It has taken me some time (I travelled abroad too in the past weeks), but I typed up some additional info on it and it became a bit long (as you can see :D). Now, I tried to scale it down, edit out non-essential parts in order to be concise, but then it felt as if there wasn’t enough background to explain things properly. So I decided to just keep the original volume. And since I got several PM’s of people interested to hear about it, I figured more people may be interested, so I also decided to put it up as a thread. Please excuse any rant-ish appearance or any details you may feel unnecessary. I just hope this serves to show a few sinificant things about people (and chumps alike). (Yes, I’m feeling a bit vulnerable revealing myself here like this, hence this apologetic intro. Will somebody please come and hold my hand? :p )
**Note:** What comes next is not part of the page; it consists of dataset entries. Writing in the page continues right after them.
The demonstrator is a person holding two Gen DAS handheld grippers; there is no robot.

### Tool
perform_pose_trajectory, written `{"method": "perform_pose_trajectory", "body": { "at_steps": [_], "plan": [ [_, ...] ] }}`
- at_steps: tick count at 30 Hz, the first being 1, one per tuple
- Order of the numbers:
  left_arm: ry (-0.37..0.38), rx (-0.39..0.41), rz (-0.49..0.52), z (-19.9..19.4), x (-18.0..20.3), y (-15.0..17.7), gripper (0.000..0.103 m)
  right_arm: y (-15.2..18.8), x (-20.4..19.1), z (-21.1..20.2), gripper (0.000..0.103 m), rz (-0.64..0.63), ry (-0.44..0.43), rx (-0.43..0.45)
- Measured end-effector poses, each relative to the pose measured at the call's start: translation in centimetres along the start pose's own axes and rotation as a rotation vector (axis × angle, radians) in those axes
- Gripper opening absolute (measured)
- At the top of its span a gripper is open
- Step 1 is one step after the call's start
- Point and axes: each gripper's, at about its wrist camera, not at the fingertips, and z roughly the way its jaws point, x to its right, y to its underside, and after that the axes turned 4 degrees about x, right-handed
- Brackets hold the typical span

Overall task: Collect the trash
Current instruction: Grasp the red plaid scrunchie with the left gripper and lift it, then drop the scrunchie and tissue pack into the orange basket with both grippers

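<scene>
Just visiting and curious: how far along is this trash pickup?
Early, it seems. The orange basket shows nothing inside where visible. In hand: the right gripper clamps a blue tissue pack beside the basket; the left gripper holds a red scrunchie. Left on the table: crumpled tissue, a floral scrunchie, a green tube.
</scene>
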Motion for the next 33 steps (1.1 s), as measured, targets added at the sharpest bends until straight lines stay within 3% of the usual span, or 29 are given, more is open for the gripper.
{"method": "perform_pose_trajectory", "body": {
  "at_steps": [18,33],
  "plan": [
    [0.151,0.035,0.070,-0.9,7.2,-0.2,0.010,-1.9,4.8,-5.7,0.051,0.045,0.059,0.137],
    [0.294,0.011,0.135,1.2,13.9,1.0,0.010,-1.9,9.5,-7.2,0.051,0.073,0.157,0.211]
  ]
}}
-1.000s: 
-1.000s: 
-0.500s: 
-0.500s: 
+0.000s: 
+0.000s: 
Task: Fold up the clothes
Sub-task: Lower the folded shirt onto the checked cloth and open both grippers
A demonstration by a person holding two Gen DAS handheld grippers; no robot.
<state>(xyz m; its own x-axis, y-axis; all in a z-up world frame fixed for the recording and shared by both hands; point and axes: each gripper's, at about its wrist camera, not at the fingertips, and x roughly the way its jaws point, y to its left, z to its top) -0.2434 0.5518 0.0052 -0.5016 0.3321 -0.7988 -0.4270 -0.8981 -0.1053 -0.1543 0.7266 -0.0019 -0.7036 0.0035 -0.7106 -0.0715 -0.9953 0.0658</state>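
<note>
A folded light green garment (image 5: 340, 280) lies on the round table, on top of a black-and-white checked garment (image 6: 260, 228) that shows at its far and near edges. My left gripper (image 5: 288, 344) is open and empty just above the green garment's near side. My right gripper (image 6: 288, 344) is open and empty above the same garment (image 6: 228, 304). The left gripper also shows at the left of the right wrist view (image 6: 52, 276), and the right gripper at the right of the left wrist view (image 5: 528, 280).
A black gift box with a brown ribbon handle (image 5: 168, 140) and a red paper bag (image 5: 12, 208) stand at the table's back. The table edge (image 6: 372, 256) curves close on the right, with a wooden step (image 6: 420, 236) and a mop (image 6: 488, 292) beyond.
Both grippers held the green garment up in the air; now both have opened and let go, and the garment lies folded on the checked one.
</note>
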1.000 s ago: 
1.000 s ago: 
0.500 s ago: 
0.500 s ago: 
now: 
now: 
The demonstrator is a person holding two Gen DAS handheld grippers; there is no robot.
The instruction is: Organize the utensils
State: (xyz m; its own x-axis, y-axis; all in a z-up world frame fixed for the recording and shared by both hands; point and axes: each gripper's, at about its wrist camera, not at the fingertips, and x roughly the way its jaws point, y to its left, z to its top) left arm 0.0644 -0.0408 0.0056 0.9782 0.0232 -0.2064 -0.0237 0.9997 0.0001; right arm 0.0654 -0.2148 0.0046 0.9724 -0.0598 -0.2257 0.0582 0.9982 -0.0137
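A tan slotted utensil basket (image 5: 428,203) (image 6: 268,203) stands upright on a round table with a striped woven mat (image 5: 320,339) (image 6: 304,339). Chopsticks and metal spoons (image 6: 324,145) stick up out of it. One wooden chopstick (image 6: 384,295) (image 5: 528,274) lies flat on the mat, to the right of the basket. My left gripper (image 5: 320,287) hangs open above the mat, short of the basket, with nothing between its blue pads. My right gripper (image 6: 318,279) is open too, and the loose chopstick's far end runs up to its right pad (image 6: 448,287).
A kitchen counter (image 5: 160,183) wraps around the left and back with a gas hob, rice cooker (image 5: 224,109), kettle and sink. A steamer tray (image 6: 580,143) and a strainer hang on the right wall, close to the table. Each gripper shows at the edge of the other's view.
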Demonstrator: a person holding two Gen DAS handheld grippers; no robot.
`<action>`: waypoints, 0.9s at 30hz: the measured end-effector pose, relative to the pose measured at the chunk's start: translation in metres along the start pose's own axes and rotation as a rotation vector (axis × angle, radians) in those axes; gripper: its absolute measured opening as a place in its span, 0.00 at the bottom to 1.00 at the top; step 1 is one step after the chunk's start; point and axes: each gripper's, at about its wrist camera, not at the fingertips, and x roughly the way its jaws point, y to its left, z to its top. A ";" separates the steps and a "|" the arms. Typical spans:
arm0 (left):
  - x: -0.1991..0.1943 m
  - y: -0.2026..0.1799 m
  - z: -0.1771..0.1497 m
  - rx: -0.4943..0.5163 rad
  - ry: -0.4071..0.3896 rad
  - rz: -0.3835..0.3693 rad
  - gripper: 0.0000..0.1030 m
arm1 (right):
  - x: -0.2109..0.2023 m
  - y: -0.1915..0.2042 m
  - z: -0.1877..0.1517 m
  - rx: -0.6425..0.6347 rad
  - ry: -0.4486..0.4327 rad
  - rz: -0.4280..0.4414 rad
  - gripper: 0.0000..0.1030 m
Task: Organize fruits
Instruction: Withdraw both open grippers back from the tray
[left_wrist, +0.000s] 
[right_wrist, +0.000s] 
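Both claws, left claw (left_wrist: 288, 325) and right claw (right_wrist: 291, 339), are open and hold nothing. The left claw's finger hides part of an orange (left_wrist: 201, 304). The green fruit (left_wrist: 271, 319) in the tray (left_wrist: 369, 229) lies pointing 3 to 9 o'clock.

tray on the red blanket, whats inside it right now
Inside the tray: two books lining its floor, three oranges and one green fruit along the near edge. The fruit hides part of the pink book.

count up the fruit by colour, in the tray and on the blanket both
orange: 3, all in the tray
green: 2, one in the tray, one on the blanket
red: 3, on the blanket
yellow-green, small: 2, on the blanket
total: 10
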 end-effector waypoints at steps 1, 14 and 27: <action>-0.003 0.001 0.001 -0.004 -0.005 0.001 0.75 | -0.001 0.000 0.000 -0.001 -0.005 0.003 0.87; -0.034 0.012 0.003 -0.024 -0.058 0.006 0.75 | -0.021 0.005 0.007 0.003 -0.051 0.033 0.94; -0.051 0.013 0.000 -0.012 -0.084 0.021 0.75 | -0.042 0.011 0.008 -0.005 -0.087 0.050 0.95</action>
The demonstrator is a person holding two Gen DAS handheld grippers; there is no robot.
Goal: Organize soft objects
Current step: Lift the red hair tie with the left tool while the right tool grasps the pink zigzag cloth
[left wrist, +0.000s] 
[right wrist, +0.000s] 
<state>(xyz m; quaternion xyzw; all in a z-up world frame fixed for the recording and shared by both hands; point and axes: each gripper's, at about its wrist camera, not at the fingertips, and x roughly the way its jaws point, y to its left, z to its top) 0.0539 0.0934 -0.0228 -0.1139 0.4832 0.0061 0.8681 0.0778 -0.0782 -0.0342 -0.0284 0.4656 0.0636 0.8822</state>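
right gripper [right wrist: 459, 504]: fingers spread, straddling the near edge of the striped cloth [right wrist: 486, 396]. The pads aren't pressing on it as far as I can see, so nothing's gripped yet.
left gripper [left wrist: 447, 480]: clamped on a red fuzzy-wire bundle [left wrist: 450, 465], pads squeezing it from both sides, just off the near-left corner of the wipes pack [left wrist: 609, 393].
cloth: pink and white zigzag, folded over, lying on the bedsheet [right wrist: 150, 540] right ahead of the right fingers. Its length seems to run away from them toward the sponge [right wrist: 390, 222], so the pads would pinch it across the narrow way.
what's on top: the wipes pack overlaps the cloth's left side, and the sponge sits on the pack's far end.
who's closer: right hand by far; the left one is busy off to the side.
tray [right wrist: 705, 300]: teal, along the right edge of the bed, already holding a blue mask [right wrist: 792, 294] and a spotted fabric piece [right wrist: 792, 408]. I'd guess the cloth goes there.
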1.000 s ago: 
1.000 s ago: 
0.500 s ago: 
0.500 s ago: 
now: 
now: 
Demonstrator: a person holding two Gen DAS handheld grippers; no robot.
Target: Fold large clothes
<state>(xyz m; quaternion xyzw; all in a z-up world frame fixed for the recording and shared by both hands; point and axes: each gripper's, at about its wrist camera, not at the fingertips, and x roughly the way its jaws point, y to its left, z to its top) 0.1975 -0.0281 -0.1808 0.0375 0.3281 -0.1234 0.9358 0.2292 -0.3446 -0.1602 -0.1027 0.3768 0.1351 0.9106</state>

For those who wanted to know, I’m assuming you guys have had similar experiences? I’d be interested to hear about them. So please post them or PM me if you prefer that.

Anyway, off we go.

In my case, the false intimacy and opennnes was with a girl I stumbled upon on a dating site some years ago. In what she wrote in her profile, she was being very open and honest about herself. In what she wrote, I also recognized myself. These two elements were the big “wow” for me. Of course, she also looked great according to my tastes (that’s why I checked her profile in the first place). So, I messaged her, somewhat extensively but nothing extremely revealing, going into the things she put in her profile, telling how I recognized myself in them. Actually I was already in love a bit. (Yes, this is a Oneitis story, I was a full-blown, desperate AFC at the time, that was the only reason why this has crashed and burned me. Thankfully. I will get into that later a bit.)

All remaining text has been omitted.